Learn how to parse your application using slizaa.

Before you can parse and analyze applications, you must to create a Slizaa project. A Slizaa project specifies which artifacts should be parsed and analyzed. It also acts as a container for slizaa-specific resources like cypher query files, custom graph mapping definitions and so on.

Create a Slizaa project

To create a new Slizaa project, right-click in the project explorer and select New → Slizaa Project…. A Slizaa project is always also an Eclipse JDT project, as a slizaa project is configured programmatically by providing a Java-based configuration. The Slizaa project wizard automatically creates a valid configuration class that can be further customized if needed.

An example project

Define the content to be parsed

One of the primary tasks of the configuration class is to specify the content that should be parsed and analyzed by Slizaa. By default, the slizaa project contains a project-relative directory _content that acts as a parent folder for the artifacts that should be analyzed. Initially this folder contains the guava library as an example content.
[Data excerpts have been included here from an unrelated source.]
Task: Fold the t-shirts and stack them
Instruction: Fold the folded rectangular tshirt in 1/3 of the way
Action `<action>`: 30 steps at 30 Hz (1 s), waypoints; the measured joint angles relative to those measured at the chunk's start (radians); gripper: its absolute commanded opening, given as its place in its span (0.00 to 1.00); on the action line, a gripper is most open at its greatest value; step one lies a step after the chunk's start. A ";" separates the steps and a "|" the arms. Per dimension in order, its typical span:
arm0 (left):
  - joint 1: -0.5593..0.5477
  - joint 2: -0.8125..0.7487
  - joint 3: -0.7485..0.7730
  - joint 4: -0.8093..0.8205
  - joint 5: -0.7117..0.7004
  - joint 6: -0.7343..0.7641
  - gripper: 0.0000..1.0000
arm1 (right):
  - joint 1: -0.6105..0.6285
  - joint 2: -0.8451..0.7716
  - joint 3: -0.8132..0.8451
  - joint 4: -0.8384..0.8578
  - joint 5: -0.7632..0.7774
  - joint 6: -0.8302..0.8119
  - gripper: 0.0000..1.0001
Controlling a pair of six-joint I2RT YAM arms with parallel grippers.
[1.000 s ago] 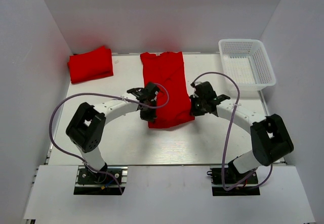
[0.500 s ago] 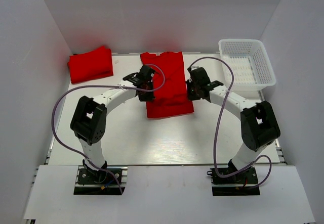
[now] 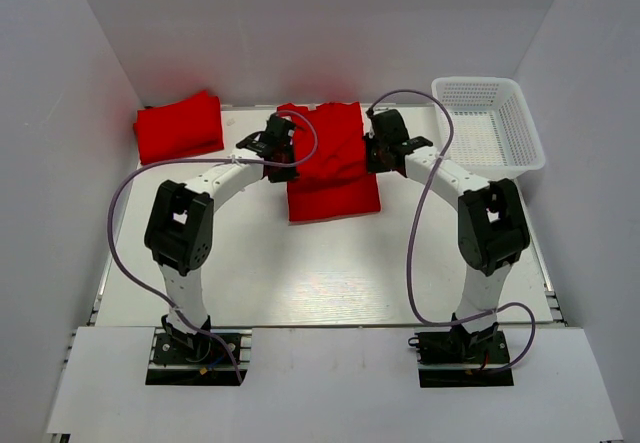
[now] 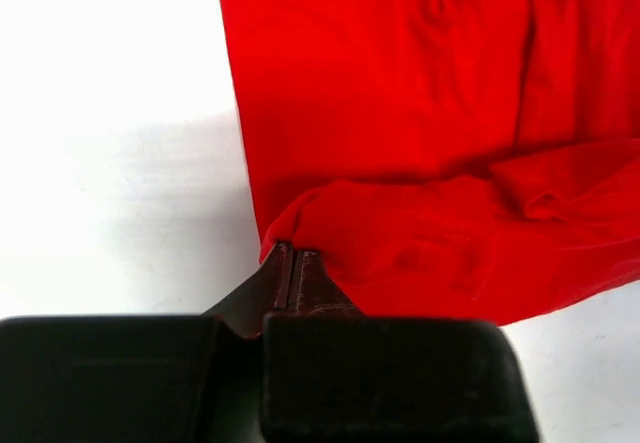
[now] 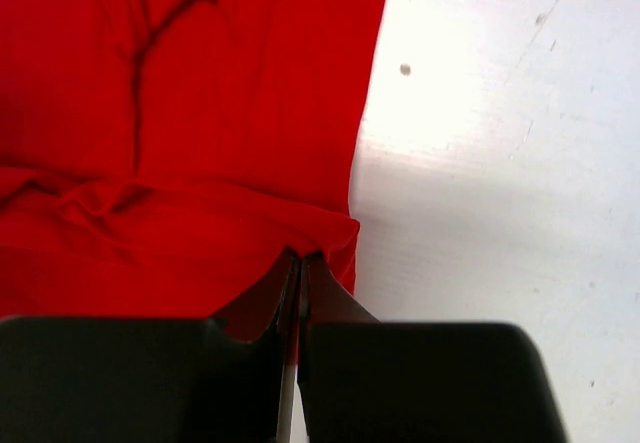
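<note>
A red t-shirt (image 3: 333, 168) lies mid-table, its near hem lifted and carried over the rest toward the back. My left gripper (image 3: 283, 156) is shut on the left corner of that hem (image 4: 300, 225). My right gripper (image 3: 374, 155) is shut on the right corner (image 5: 325, 231). In both wrist views the raised fold hangs over the flat cloth beneath it. A second red t-shirt (image 3: 179, 127) lies folded at the back left.
A white mesh basket (image 3: 489, 129) stands at the back right, close to the right arm. White walls close in the table on three sides. The arms' purple cables (image 3: 420, 203) loop above the table.
Both grippers have moved toward the back wall with the hem in them, so the shirt has doubled over and looks shorter from above.
</note>
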 measured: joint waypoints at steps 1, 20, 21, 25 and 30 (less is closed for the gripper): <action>0.005 0.006 0.011 0.000 0.001 0.003 0.00 | -0.003 0.009 0.016 0.000 -0.002 -0.004 0.00; 0.085 0.160 0.165 0.060 0.047 0.070 0.00 | -0.068 0.220 0.267 -0.003 -0.137 -0.041 0.00; 0.089 0.169 0.172 0.060 0.051 0.072 0.00 | -0.071 0.232 0.276 -0.003 -0.143 -0.041 0.00; 0.096 0.205 0.196 0.061 0.058 0.077 0.00 | -0.082 0.272 0.309 -0.006 -0.166 -0.041 0.00; 0.103 0.216 0.205 0.061 0.065 0.095 0.58 | -0.091 0.308 0.341 -0.011 -0.180 -0.034 0.39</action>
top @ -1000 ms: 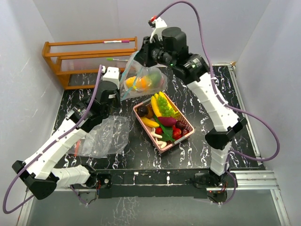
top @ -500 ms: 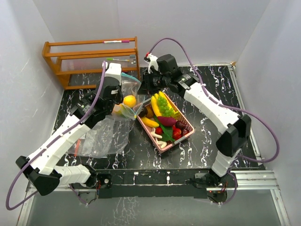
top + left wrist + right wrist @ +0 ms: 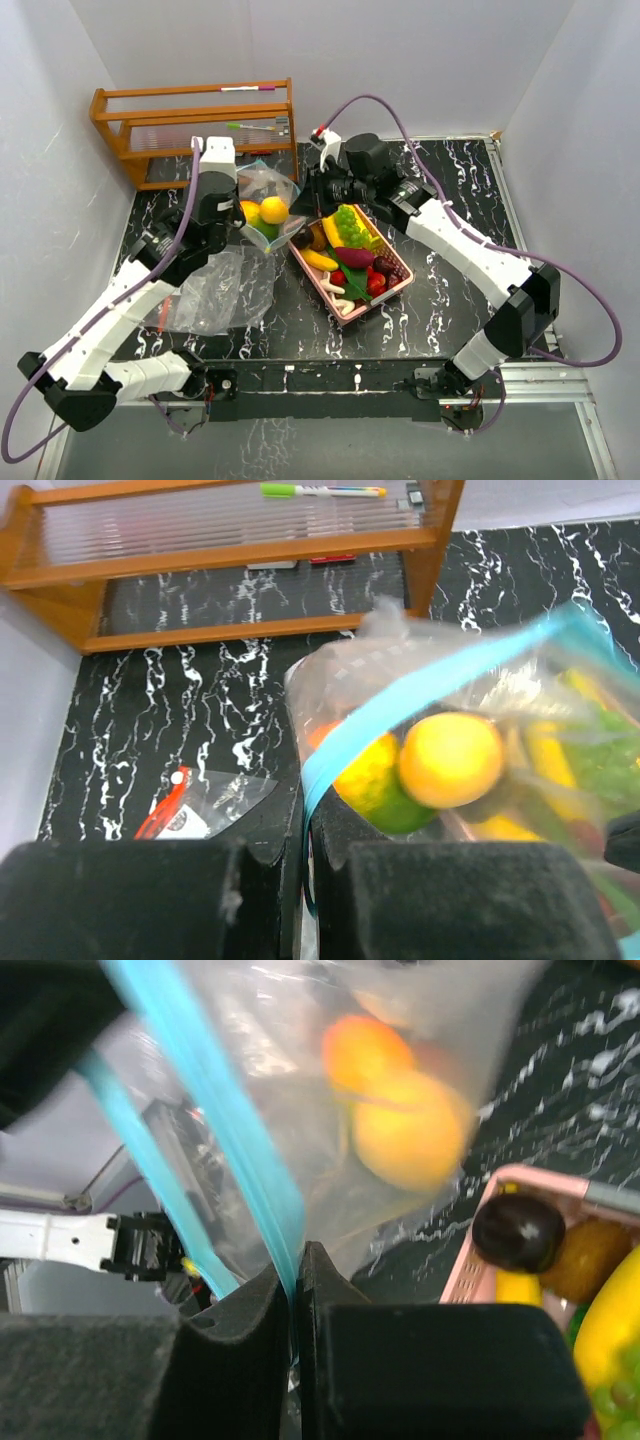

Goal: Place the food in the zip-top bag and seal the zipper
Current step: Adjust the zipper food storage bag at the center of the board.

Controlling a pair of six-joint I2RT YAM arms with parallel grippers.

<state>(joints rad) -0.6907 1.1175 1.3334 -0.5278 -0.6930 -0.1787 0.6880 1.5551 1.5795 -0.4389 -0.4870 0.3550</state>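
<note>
The left tool (image 3: 303,830) is clamping the blue zipper edge of the zip-top bag (image 3: 266,203). The bag is hanging between both tools, holding some food (image 3: 268,211). The right tool (image 3: 297,1278) is pinching the same zipper edge. More food is sitting in the pink tray (image 3: 347,317) on the table (image 3: 450,300).

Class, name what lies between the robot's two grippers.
The zip-top bag, with a yellow fruit inside, stretches between the left gripper and the right gripper. The top view shows this.
</note>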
Just copy all Jars you want to analyze into this folder.

Parse the software system

To parse the specified content, choose Parse from the project’s pop-up menu.

Parse a software system

The parse process scans the specified JARs and stores the extracted information in a project-local graph database. Once the parse process has finished, the graph database is running and can be accessed via the BOLT protocol (the default URL is bolt://localhost:5001).

Note: It is only necessary to parse (or re-parse) an application if the underlying content (or the content definition) has changed. Once an application has been parsed, you can skip the parse process and start (or restart) the embedded graph database directly by selecting Start/Connect Database from the project’s context menu.